一仕事と言われてタイラーに連れられて一夏が連れられた先は何と日本から遠く離れたロシア連邦だった。しかし、そこにあったのは極寒の大地ではなくロケットの発射基地。核攻撃以来ロケットの往来も途絶えた今は撤退準備が進められていた。
「思った通りだな。ロシア戦略ロケット軍が撤退を開始しているようだ。首尾良く潜入するぞ」
タイラーはそれだけを口にすると素早く前方の崖より戦闘降下姿勢で崖から飛び降り、警備の二人をサプレッサーつきのHK45で音も無く射殺する。続いて一夏も戦闘降下姿勢で崖から飛び降りる。地面がどんどん一夏の眼前へと迫ってくる。しかしそこで降下速度を落としスムーズに着地して見せた。
「やるな。初めての時よりだいぶうまくなっている」
「まだ貴方ほどには及びませんよ」
「御託は無用だ」
貴方が先に言ったくせに。一夏は呆れながらも先を警戒し、前へ進む。続いて細い地下通路を影のように通り抜け、T字路へ出る。そこで彼はいったん動きを止めた。
「ああ、いるな」
サーマルナイトビジョン越しの緑に覆われた世界の中で赤い熱を発する物体が3つ、いずれもここの警備兵だ。まだこちらには気づいていない様子で銃のフラッシュライトを乱舞させてこちらへと接近してくる。

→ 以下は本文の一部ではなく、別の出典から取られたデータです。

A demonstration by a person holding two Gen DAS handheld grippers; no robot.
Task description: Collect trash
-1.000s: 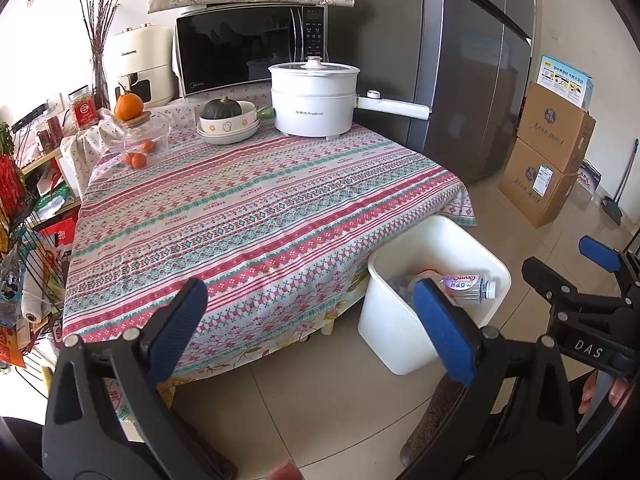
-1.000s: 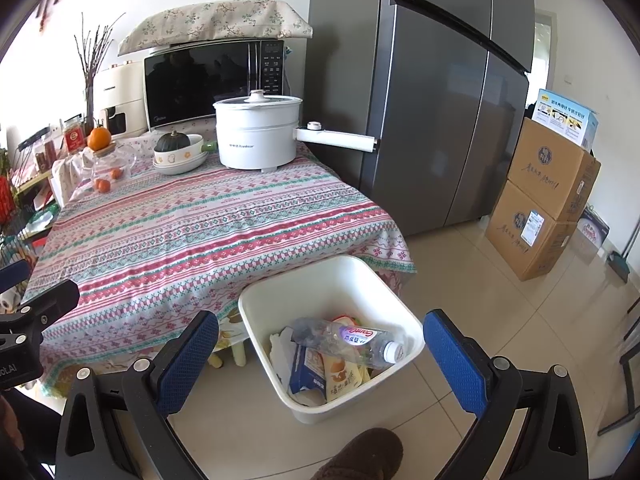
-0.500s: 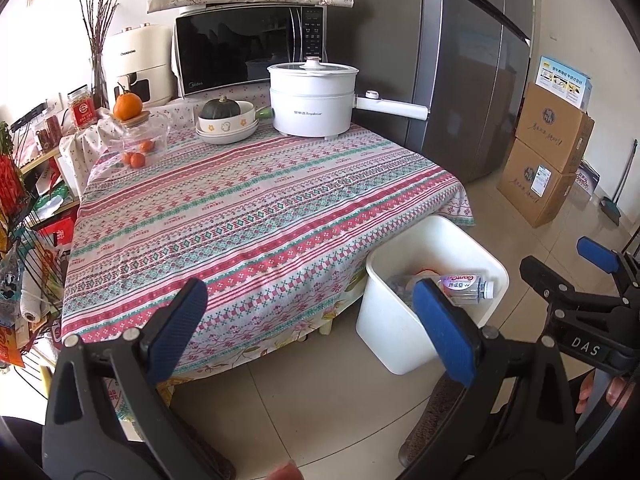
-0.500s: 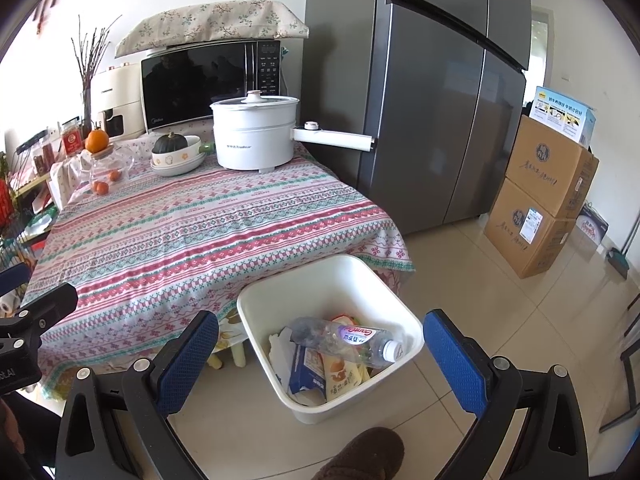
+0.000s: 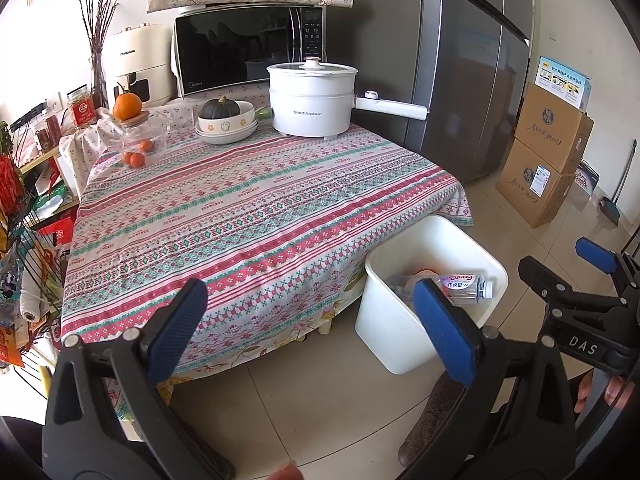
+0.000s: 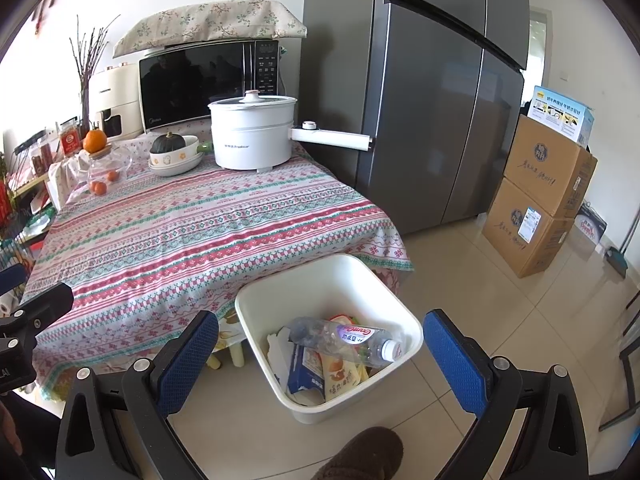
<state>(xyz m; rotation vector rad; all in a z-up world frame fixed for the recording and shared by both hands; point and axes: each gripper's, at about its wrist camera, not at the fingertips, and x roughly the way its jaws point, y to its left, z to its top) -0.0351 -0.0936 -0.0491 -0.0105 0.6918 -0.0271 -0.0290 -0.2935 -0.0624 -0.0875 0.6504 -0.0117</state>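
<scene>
Both grippers hang over the floor, empty. Left gripper (image 5: 310, 312): jaws spread wide, nothing between the blue pads (image 5: 178, 324). Right gripper (image 6: 320, 356): same, spread wide, nothing pinched. In the left view the right gripper (image 5: 576, 264) sits off at the right edge, apart from the left one.

A brown slipper (image 6: 366, 456) is on the tiles just in front of the bin.

Bin (image 6: 404, 320): white, square, upright on the floor, touching or just beside the near right corner of the table, under the hanging cloth edge. Trash is inside: a clear bottle (image 6: 344, 338) with pink label and white cap lying on its side on top, cap toward the right wall. Under it a blue-and-white carton (image 6: 306, 372), a yellow wrapper (image 6: 340, 380), and white paper (image 6: 280, 354) against the left wall.

Table (image 5: 248, 216): striped patterned cloth, middle and near edge bare. Everything stands along the far edge: white electric pot (image 5: 312, 100) with lid, handle sticking out past the right edge; left of it a bowl (image 5: 226, 126) holding a dark squash; further left a glass jar (image 5: 142, 140) of small oranges with one orange on its lid, at the far left corner.

Behind the table: microwave (image 5: 244, 52) with a floral cushion on top, cream appliance (image 5: 138, 64) to its left. Grey fridge (image 6: 432, 92) right of the table. Two stacked cardboard boxes (image 6: 544, 196) against the far right wall.
</scene>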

「くそ、ASVALにAK-12か。良いもん持ってんな。一夏、そのまま耐えろ。馬鹿な真似はよせ」
一夏は指示通りに物陰へと身を隠し、息を殺して敵兵が通り過ぎるのを祈った。だが世の中そう甘くは無い。気配に気づいた一人の敵兵のライトが目の前の世界を明るく照らした。
「おおっと。そうはいかんぞ」
その瞬間、小さなうめき声と共に何が起きたのかも分からずに彼の命は刈り取られた。
「タイラー…」
亡骸を抱え、血に濡れたナイフを翳した男は物言わぬ瞳でじっくりと織斑一夏の表情を見つめる。まるで何かに憂いているかのように。

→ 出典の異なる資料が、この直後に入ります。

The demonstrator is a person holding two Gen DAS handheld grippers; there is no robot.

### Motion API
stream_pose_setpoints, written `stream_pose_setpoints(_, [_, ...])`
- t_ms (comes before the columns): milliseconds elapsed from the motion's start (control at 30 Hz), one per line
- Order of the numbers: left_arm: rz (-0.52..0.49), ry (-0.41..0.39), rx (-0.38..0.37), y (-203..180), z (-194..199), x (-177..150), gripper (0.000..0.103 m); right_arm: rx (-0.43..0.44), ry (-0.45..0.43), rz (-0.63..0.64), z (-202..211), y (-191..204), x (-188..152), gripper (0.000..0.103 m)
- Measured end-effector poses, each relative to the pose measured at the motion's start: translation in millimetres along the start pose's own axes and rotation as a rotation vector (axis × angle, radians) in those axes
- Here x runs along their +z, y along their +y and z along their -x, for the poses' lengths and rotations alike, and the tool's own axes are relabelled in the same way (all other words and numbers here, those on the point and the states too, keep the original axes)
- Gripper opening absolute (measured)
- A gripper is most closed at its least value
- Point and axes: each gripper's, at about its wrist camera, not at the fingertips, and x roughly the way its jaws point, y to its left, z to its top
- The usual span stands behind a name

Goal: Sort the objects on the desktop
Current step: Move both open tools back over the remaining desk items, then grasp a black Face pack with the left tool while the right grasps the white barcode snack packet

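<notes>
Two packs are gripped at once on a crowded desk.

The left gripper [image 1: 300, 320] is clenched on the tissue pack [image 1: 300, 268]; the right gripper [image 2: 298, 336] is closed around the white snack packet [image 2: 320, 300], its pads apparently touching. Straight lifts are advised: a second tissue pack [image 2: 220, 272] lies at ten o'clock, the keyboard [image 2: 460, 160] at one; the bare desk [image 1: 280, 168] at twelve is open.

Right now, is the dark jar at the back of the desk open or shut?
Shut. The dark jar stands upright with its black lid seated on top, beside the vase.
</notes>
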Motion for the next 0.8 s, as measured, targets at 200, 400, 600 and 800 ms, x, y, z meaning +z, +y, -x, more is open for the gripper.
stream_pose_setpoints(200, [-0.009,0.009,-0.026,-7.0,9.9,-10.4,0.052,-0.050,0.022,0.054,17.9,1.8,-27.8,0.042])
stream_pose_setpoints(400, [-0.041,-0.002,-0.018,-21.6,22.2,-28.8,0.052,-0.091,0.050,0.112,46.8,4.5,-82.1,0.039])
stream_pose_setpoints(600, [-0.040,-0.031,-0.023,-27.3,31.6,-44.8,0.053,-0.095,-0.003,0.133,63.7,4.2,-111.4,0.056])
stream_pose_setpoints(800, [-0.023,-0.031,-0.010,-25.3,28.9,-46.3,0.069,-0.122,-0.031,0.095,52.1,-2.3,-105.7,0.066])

「織斑。銃は常に撃てるようにしておけ。飾りじゃない。立派な道具だ」
そう言われて一夏は暗澹たる気分に襲われた。あの時から既に自分は違う世界にいるというのに未だに銃を撃てずにいる。タイラーと自分は違うのは判り切っている。だが世界に足を突っ込んだ先には誰化が自分を護ってくれるような優しい世界では無い。殺伐とした、死と狂気と恐怖が支配する世界。そこに倫理は通用しない。
”分かってはいても、この男のように引き金を果たして自分は引く事が出来るだろうか?”
試しにセーフティーを解除してセミオートにして見るものの手が震えてトリガーを引けない。